Preparación de las nanopartículas de quitosano/dsRNA para la interferencia de ARN basada en la alimentación en gusanos de seda

Para empezar, mezcle acetato de sodio 0,1 molar y ácido acético 0,1 molar en agua desionizada a pH 4,5. Luego prepare tampón de sulfato de sodio 100 milimolares en agua desionizada a temperatura ambiente. Pesar el quitosano comercializado para preparar una solución de 0,02% de peso por volumen y disolverla en el tampón de acetato de sodio de 100 milimolares preparado.

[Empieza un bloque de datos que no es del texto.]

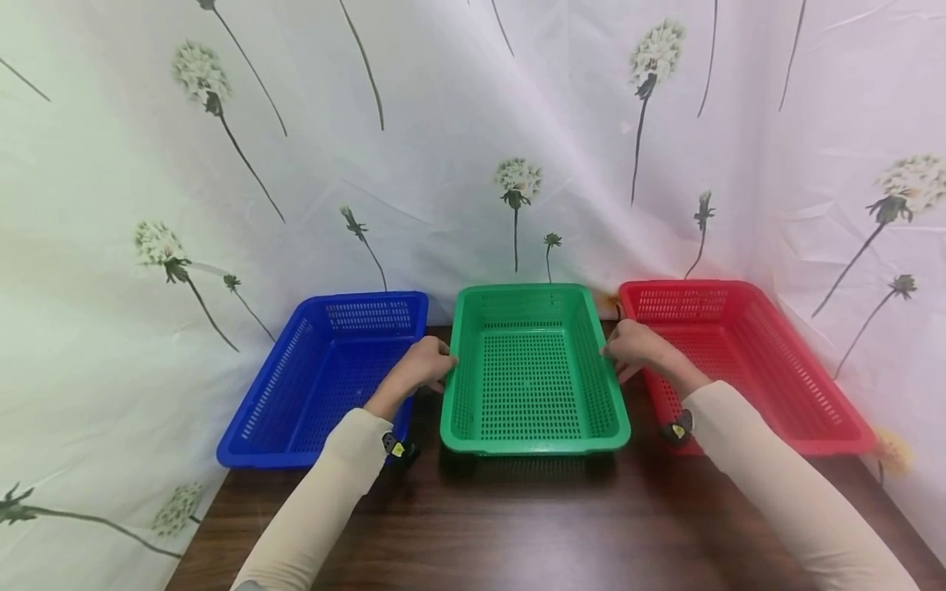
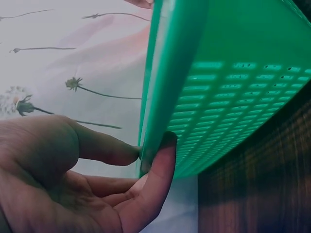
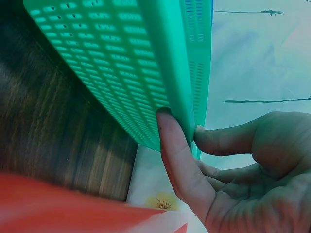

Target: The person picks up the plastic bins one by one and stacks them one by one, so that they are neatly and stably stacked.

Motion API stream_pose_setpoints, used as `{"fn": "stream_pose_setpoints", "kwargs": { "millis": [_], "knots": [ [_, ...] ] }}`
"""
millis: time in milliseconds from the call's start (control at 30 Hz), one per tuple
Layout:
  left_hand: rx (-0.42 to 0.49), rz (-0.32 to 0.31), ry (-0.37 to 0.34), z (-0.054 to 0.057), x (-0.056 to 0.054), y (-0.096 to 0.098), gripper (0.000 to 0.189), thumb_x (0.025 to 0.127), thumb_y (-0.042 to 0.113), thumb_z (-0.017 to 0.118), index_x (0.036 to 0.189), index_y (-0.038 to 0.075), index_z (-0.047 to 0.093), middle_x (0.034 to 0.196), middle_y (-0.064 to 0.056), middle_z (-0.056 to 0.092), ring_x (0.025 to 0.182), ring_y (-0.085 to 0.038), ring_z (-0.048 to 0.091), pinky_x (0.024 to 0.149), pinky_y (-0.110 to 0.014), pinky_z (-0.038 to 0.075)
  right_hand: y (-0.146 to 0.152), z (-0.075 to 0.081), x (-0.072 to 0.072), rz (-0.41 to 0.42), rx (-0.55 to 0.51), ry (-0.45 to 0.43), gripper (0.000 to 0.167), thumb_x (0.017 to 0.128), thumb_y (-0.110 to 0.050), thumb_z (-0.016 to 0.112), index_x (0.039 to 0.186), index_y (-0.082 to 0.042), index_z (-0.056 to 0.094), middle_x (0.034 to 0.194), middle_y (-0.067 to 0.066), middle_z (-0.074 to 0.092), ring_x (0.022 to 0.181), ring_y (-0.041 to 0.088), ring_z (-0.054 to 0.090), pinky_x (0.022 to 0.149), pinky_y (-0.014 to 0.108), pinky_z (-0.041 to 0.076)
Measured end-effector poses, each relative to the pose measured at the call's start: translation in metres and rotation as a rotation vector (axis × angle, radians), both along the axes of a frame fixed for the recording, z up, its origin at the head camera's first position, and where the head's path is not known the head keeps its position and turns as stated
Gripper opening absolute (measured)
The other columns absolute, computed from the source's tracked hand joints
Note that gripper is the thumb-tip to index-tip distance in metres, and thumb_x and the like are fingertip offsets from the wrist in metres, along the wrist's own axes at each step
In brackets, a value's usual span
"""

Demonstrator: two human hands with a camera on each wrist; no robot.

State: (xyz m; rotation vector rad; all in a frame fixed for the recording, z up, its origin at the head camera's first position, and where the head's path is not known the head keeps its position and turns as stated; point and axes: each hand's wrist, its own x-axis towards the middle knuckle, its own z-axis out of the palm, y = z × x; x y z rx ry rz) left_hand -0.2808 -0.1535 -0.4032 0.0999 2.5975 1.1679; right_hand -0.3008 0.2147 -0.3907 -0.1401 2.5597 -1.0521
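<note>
Between my two hands is a green plastic basket (image 1: 528,386) with slotted walls and a perforated floor, nothing lying inside it. My left hand (image 1: 427,364) pinches its left rim, thumb on the top and a finger under the lip, as the left wrist view shows at the rim (image 2: 165,97). On the opposite side my right hand (image 1: 631,349) pinches the right rim in the same way; in the right wrist view a fingertip (image 3: 166,116) presses the slotted wall below the lip. The basket's front edge casts a shadow on the table.
A blue basket (image 1: 254,394) stands close on the left, and a red basket (image 1: 820,386) on the right, partly behind my right forearm. Dark wooden table (image 1: 517,525) lies below. A white flowered cloth (image 1: 443,148) hangs behind the baskets.
</note>
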Motion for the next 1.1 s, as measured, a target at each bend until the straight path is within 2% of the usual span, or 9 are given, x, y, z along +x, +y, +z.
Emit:
{"fn": "stream_pose_setpoints", "kwargs": {
  "millis": [100,233,467,633,733,867,967,1100],
  "knots": [
    [0.019,-0.004,-0.004,0.002,0.001,-0.001,0.032,0.109,0.008,0.051,0.126,-0.014,0.067,0.105,-0.025,0.074,0.085,-0.029,0.078,0.079,-0.045,0.067,0.0,0.0,0.0,-0.01,-0.008,0.003,0.023,0.108,-0.008,0.058,0.103,0.011,0.069,0.096,0.024,0.074,0.076,0.023,0.078,0.079,0.046,0.067],
    [0.05,-0.003,-0.003,0.004,0.001,-0.005,0.033,0.108,0.007,0.051,0.127,-0.015,0.066,0.106,-0.026,0.074,0.084,-0.028,0.078,0.078,-0.043,0.067,-0.001,0.003,0.001,-0.029,-0.011,0.002,0.022,0.106,-0.01,0.062,0.106,0.011,0.068,0.098,0.024,0.074,0.078,0.025,0.079,0.082,0.047,0.066],
    [0.091,0.022,0.018,0.011,0.003,-0.01,0.036,0.109,0.008,0.054,0.134,-0.015,0.064,0.113,-0.028,0.074,0.088,-0.03,0.079,0.078,-0.041,0.067,-0.003,0.009,0.003,-0.042,-0.06,-0.014,0.025,0.107,-0.01,0.059,0.111,0.013,0.066,0.102,0.024,0.072,0.082,0.025,0.078,0.08,0.045,0.067],
    [0.117,0.06,0.056,0.013,0.005,-0.015,0.034,0.109,0.011,0.056,0.13,-0.013,0.068,0.12,-0.03,0.072,0.094,-0.031,0.077,0.086,-0.047,0.066,-0.002,0.011,0.004,-0.029,-0.086,0.006,0.022,0.107,-0.011,0.058,0.101,0.008,0.067,0.102,0.023,0.074,0.082,0.024,0.078,0.081,0.044,0.067],
    [0.145,0.086,0.056,0.016,0.005,-0.018,0.037,0.109,0.013,0.057,0.135,-0.013,0.064,0.127,-0.032,0.069,0.096,-0.032,0.076,0.088,-0.047,0.065,-0.003,0.014,0.005,-0.029,-0.124,0.014,0.021,0.108,-0.01,0.056,0.098,0.007,0.064,0.101,0.022,0.072,0.083,0.024,0.076,0.083,0.047,0.067],
    [0.186,0.103,0.044,0.021,0.006,-0.02,0.045,0.108,0.014,0.057,0.145,-0.013,0.055,0.129,-0.032,0.067,0.093,-0.027,0.077,0.083,-0.043,0.067,-0.003,0.021,0.007,-0.043,-0.149,0.012,0.021,0.107,-0.011,0.058,0.107,0.009,0.06,0.108,0.025,0.068,0.086,0.026,0.075,0.083,0.046,0.067],
    [0.216,0.105,0.041,0.026,0.007,-0.023,0.047,0.108,0.015,0.057,0.146,-0.011,0.054,0.124,-0.032,0.07,0.087,-0.024,0.077,0.078,-0.04,0.067,-0.003,0.028,0.009,-0.054,-0.153,0.001,0.029,0.107,-0.014,0.06,0.121,0.012,0.059,0.116,0.027,0.065,0.089,0.028,0.075,0.084,0.044,0.067],
    [0.222,0.104,0.063,0.032,0.009,-0.027,0.047,0.109,0.017,0.057,0.148,-0.009,0.054,0.126,-0.03,0.07,0.085,-0.02,0.077,0.079,-0.038,0.067,-0.004,0.036,0.01,-0.046,-0.175,0.002,0.04,0.108,-0.016,0.061,0.135,0.013,0.056,0.12,0.027,0.064,0.089,0.026,0.075,0.091,0.047,0.065]
  ]
}}
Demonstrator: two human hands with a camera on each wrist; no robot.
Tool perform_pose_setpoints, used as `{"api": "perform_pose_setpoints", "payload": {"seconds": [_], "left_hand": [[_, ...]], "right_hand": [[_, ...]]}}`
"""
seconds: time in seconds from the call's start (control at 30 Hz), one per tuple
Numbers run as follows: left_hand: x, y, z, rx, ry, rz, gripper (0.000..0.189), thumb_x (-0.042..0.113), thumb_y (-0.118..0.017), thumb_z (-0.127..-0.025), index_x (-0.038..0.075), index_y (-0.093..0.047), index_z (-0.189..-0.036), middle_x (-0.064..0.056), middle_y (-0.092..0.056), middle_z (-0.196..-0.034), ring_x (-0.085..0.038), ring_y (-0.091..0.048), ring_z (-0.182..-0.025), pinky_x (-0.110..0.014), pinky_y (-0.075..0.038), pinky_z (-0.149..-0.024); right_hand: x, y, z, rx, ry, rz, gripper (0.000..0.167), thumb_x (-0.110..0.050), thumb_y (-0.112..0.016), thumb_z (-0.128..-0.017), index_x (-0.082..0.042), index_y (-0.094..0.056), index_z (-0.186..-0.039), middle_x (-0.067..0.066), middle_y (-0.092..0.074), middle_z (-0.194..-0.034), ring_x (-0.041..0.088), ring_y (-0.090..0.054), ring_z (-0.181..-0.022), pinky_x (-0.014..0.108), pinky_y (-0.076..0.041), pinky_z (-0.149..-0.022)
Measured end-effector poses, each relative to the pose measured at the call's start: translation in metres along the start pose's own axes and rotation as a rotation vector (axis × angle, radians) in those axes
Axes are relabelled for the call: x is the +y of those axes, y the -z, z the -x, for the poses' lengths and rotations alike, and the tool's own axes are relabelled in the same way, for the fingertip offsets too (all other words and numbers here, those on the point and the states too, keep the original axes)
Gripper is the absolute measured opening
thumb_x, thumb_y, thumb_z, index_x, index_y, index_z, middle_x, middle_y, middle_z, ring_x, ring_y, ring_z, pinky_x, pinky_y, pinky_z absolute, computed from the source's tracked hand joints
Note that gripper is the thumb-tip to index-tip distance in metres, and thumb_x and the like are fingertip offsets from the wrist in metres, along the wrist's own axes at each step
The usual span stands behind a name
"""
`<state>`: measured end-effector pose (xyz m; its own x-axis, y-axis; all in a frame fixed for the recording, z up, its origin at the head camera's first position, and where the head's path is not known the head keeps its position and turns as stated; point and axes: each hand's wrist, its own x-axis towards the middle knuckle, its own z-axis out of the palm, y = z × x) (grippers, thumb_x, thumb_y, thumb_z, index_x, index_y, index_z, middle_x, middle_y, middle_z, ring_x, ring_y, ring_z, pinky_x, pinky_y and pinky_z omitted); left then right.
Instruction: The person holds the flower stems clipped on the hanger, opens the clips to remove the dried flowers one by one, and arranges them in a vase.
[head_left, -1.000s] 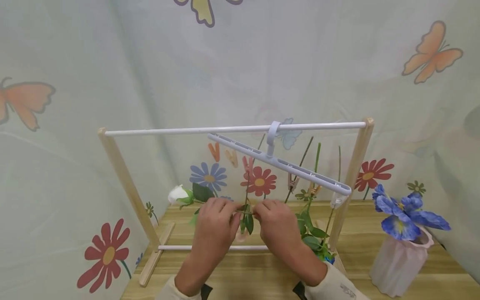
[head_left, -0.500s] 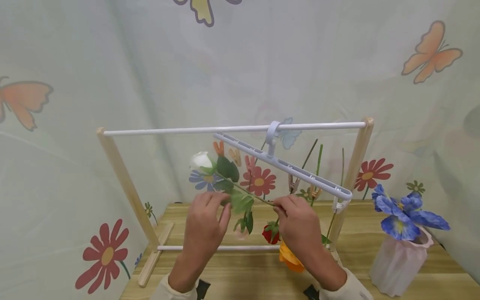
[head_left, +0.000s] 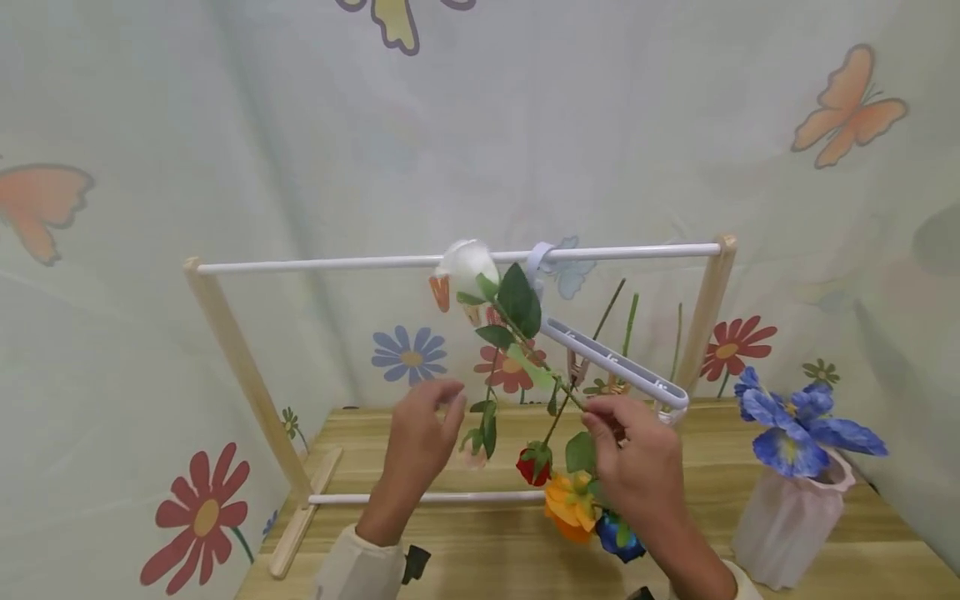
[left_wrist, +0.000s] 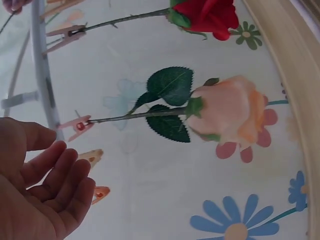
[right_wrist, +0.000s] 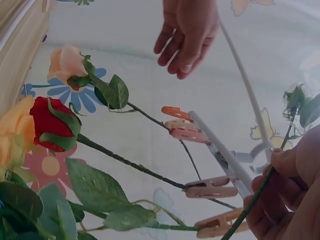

A continuación, disuelva 20 microgramos de ARN bicatenario o dsRNA en 50 microlitros de agua libre de nucleasas. Agregue esta solución a 50 microlitros de tampón de sulfato de sodio para hacer una solución de dsRNA de 100 microlitros. A continuación, agregue 100 microlitros de la solución de quitosano preparada a 100 microlitros de la solución de dsRNA y 50 milimolares de sulfato de sodio.

Después de mezclar, caliente las soluciones a 55 grados centígrados durante un minuto. Agite inmediatamente la mezcla a alta velocidad durante 30 segundos para facilitar la formación de nanopartículas. Centrifugar la mezcla a 13.000 G a temperatura ambiente durante 10 minutos para obtener un pellet blanco.

Transfiera el sobrenadante a un tubo nuevo de 1,5 mililitros y deje que el pellet se seque al aire a temperatura ambiente durante 10 minutos. Utilizando un espectrofotómetro de microvolúmenes, determine la concentración de dsRNA en el sobrenadante. Para calcular el porcentaje de dsRNA encapsulado, divida la cantidad restante en el sobrenadante por la cantidad inicial de dsRNA.